9. I have reviewed all the testimony regarding whether or not the baseball team on which the Claimant played was an employer-sponsored team. I find that from 1980 through 1984, the employer did in fact sponsor this softball team in an industrial league in which the employer paid the teams' entrance fee of $100.00; the employer paid $30.00 for each of the uniforms, each of which had the name of the employer, 'packaging,' on the front side of the uniforms; the employer paid the empire [sic] fees for each game including the one the Claimant was injured; the company paid for the bats and balls and these were stored after each game within the employer's property; that the employer displayed a trophy on its premises which was won by the company-sponsored team in 1982; and that immediately after this injury, the employer withdraw [sic] its sponsorship and financial support of the team. Further that the employer was given a schedule of the games to be played and that the injury occurred at one of these regular scheduled games.

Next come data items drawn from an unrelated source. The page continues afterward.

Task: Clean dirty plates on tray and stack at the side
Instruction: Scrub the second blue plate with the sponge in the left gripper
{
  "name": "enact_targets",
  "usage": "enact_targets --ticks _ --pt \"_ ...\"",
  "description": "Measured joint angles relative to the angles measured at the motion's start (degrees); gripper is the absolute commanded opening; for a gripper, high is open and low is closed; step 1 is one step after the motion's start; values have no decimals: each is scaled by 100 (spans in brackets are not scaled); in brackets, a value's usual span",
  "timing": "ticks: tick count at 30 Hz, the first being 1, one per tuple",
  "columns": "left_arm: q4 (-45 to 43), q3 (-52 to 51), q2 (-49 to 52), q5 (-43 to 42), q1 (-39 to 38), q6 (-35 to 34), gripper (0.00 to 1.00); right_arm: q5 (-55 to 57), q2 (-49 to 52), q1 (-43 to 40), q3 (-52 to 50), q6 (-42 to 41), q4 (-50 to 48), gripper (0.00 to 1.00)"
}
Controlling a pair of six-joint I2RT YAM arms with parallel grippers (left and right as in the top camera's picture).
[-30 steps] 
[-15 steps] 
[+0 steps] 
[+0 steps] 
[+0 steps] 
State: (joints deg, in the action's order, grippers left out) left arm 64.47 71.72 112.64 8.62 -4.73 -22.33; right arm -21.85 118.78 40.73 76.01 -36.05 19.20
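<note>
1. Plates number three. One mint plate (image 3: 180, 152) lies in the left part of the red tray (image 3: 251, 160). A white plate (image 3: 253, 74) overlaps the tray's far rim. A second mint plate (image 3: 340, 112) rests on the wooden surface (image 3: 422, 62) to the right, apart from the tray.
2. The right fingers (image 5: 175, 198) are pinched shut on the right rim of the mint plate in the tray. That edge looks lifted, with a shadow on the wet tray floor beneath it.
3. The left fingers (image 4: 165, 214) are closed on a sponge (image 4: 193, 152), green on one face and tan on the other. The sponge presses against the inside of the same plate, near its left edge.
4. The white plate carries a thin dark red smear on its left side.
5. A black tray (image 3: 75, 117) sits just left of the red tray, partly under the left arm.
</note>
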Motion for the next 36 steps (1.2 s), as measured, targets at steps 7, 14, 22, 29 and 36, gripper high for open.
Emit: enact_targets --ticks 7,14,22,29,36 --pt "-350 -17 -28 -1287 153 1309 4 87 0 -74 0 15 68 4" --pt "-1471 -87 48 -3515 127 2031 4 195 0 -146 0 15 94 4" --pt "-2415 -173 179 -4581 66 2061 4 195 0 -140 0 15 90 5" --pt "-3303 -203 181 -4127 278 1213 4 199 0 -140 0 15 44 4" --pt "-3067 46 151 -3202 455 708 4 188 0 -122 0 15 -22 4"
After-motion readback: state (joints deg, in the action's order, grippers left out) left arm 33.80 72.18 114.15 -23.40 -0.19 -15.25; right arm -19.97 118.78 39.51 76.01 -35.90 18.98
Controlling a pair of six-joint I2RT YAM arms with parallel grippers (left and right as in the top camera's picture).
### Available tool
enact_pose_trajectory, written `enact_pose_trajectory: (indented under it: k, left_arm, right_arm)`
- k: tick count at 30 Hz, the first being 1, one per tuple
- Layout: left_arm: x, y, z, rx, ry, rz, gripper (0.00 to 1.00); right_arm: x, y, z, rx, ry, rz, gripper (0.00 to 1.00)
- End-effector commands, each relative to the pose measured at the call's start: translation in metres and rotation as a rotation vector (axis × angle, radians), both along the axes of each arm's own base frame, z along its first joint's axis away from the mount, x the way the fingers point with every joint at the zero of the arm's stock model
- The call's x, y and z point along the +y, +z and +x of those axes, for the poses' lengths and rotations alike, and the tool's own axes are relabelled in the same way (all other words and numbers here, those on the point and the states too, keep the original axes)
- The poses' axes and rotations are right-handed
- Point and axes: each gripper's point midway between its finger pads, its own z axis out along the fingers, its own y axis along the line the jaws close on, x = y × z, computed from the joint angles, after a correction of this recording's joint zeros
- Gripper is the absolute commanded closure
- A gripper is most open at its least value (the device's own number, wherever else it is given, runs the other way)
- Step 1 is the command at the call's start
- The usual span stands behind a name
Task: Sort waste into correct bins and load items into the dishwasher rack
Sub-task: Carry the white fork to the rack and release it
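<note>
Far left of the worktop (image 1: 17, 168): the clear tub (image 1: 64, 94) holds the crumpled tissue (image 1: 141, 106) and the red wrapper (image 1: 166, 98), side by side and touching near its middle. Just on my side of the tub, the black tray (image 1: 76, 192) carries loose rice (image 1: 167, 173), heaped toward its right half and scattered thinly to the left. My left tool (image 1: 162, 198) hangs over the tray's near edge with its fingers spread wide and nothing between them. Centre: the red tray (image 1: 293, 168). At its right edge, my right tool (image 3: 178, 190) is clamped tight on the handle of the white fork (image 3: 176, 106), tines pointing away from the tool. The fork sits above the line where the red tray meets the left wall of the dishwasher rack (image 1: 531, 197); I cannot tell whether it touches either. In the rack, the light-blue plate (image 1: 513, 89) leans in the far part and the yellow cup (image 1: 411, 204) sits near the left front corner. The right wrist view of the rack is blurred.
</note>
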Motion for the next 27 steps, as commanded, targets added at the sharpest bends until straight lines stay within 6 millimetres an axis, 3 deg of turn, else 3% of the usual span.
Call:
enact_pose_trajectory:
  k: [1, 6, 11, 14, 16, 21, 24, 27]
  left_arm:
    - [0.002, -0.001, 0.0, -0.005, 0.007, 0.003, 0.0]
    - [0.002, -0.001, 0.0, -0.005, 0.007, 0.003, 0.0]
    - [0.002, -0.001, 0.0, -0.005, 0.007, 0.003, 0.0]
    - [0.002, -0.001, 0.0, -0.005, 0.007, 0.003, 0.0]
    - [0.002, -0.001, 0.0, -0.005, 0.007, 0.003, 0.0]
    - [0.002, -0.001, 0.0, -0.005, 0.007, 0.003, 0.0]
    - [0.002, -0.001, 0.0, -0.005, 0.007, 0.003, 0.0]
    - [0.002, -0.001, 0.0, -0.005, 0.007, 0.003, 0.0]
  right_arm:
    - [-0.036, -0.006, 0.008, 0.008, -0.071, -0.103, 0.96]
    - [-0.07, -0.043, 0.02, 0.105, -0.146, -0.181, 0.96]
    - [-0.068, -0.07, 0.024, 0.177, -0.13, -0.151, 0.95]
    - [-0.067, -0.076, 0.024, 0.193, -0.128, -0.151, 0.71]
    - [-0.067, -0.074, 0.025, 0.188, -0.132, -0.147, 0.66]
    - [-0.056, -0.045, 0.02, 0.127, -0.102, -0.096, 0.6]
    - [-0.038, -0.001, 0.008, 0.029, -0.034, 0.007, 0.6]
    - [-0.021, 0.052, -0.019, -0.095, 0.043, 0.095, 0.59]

12. The Defendant failed to establish a reasonable basis for contest. Witnesses on behalf of the employer presented testimony which supports the Claimant's allegations. Basically the witnesses admitted supporting a company sponsored

[ 113 Pa. Commw. Page 83]

    baseball team although they did not realize the legal ramifications of the insurance coverage. However, this latter point is not a valid basis to contest a claim once the employer was aware ...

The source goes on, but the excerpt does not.